Wait, I'm confused. I thought the Mie range was where the wavelength was 1.5 x surface-area. This looks to be span/length x 1.5.
The Rayleigh, Mie, and Optical regions are not defined by area. I misspoke when I said "area", I meant "diameter" (I'll go back and correct that post after I post this one). And yes, span / length is the important part of what I said in that example of aircraft.
Fascinating
The B-26 designation confuses me because it was assigned to two different aircraft. Is this the B-26 Marauder or the B-26 Invader?
In this case it is almost certainly referring to the B-26 Marauder.

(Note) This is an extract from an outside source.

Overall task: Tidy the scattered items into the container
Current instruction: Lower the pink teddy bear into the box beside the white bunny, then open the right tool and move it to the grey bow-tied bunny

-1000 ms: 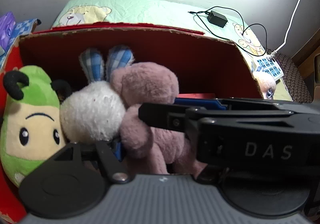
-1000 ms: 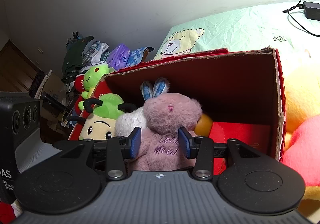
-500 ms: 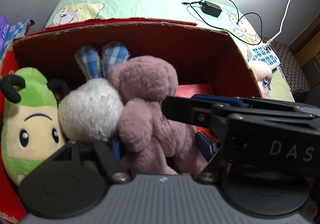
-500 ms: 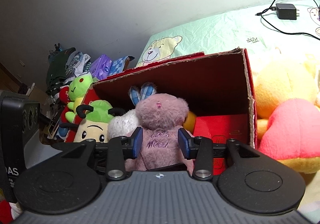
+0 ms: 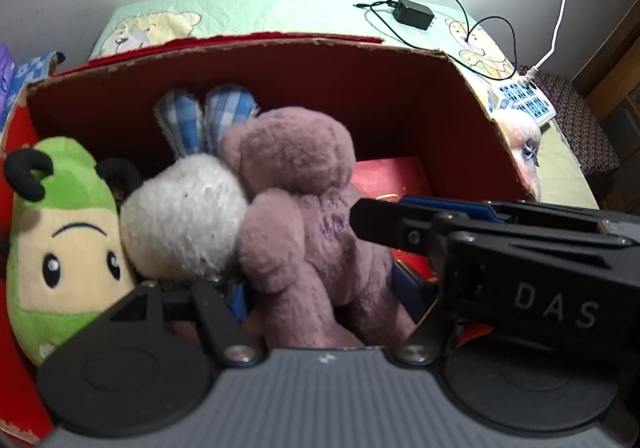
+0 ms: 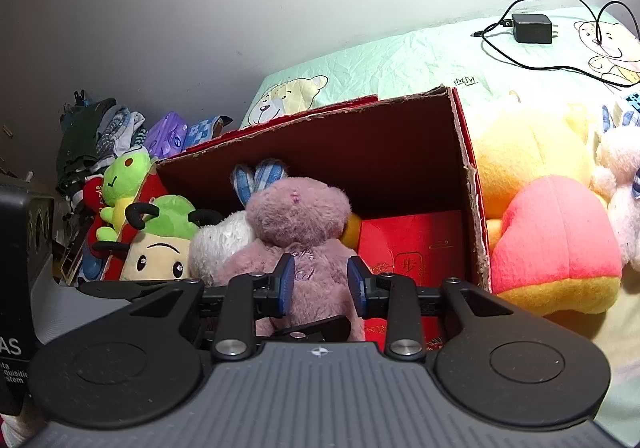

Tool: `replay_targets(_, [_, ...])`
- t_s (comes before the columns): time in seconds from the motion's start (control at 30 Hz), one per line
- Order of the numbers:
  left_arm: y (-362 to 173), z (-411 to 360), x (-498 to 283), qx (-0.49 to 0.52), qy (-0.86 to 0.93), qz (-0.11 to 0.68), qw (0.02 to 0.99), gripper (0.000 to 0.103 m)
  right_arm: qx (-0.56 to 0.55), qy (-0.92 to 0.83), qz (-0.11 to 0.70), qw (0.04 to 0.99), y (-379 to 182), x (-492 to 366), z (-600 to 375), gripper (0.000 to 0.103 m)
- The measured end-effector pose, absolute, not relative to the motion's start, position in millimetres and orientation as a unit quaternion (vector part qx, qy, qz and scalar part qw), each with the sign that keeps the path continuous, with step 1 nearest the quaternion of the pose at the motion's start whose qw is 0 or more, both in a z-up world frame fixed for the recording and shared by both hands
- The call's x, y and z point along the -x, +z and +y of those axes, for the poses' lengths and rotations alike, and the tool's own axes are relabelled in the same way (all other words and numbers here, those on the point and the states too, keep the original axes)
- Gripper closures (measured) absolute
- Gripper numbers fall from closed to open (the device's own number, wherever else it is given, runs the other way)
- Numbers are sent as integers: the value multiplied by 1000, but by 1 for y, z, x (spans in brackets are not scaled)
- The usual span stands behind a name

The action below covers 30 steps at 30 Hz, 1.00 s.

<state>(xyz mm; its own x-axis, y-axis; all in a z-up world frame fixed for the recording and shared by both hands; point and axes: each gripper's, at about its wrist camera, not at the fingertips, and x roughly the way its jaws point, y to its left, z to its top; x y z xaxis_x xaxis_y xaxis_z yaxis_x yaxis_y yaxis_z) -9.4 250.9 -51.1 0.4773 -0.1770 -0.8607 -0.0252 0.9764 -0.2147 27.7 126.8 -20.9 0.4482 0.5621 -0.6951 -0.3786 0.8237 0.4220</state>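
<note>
Pink bear [image 5: 304, 216] sits upright inside red box [image 5: 472, 104], pressed against white bunny [image 5: 184, 224].

Left gripper [image 5: 320, 288]: jaws around bear's lower body, grip on it.

Right gripper [image 6: 320, 284]: jaws brought narrow, bear behind gap, contact unclear.

Risk: left pulls away without letting go, so bear lifts back out of box.

Only right view shows yellow plush [image 6: 532, 156] and pink heart plush [image 6: 556, 236] outside box's right wall, untidied.
</note>
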Motion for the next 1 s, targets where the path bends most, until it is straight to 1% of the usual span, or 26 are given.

I believe P PFVA63 is quoting from Skolniks "Introduction to Radar Systems" (page 40, figure 2.16) with that polar plot (the top / first polar plot, not the smoothed lower polar plot). However, several, many even, sources have used that plot and data. I think the earliest publication I have seen using that plot/data is the MIT Radiation Laboratory Series, Volume 1 (page 76, figure 3.8), published in 1947. And that document quotes Radiation Laboratory Report No 931 (April 8, 1946), and No 914 (March 28, 1946) as the source. So I am pretty sure that data is from 1946.
I think the A-26 designation was not change to B-26 until 1948.
T!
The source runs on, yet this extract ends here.